### Data
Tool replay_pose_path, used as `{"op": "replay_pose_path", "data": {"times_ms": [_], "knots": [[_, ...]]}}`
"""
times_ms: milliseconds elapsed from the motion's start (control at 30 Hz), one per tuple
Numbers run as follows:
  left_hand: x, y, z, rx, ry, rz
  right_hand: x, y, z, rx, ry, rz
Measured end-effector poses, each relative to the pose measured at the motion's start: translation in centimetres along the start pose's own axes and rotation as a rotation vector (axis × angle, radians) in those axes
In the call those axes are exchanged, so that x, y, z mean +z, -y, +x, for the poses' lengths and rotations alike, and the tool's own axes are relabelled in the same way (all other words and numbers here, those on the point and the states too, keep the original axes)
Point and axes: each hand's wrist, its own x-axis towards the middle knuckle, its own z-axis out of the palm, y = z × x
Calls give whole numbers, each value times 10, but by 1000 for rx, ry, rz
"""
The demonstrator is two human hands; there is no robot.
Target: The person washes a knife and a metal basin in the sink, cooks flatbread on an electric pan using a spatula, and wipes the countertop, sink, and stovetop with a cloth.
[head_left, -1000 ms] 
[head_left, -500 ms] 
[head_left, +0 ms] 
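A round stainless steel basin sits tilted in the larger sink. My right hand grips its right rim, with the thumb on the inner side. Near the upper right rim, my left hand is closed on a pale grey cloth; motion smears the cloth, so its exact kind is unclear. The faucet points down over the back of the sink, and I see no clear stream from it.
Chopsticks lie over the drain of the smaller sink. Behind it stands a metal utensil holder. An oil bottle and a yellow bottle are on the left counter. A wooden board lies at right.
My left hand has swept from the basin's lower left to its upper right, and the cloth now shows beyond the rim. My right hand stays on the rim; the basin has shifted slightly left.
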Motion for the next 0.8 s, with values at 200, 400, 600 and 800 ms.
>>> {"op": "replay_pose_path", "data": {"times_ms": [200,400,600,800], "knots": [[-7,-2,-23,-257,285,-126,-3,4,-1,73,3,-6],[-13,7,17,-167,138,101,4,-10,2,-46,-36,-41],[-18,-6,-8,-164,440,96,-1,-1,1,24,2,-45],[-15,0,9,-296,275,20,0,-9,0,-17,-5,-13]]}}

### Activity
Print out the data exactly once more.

### Answer for this exercise
Tool replay_pose_path, used as `{"op": "replay_pose_path", "data": {"times_ms": [_], "knots": [[_, ...]]}}`
"""
times_ms: milliseconds elapsed from the motion's start (control at 30 Hz), one per tuple
Numbers run as follows:
  left_hand: x, y, z, rx, ry, rz
  right_hand: x, y, z, rx, ry, rz
Measured end-effector poses, each relative to the pose measured at the motion's start: translation in centimetres along the start pose's own axes and rotation as a rotation vector (axis × angle, radians) in those axes
In the call those axes are exchanged, so that x, y, z mean +z, -y, +x, for the poses' lengths and rotations alike, and the tool's own axes are relabelled in the same way (all other words and numbers here, those on the point and the states too, keep the original axes)
Point and axes: each hand's wrist, its own x-axis towards the middle knuckle, its own z-axis out of the palm, y = z × x
Calls give whole numbers, each value times 10, but by 1000 for rx, ry, rz
"""
The demonstrator is two human hands; there is no robot.
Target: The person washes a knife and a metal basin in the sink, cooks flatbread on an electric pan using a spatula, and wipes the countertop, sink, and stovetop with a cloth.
[head_left, -1000 ms] 
[head_left, -500 ms] 
[head_left, +0 ms] 
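A round stainless steel basin sits tilted in the larger sink. My right hand grips its right rim, with the thumb on the inner side. Near the upper right rim, my left hand is closed on a pale grey cloth; motion smears the cloth, so its exact kind is unclear. The faucet points down over the back of the sink, and I see no clear stream from it.
Chopsticks lie over the drain of the smaller sink. Behind it stands a metal utensil holder. An oil bottle and a yellow bottle are on the left counter. A wooden board lies at right.
My left hand has swept from the basin's lower left to its upper right, and the cloth now shows beyond the rim. My right hand stays on the rim; the basin has shifted slightly left.
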Motion for the next 0.8 s, with values at 200, 400, 600 and 800 ms.
>>> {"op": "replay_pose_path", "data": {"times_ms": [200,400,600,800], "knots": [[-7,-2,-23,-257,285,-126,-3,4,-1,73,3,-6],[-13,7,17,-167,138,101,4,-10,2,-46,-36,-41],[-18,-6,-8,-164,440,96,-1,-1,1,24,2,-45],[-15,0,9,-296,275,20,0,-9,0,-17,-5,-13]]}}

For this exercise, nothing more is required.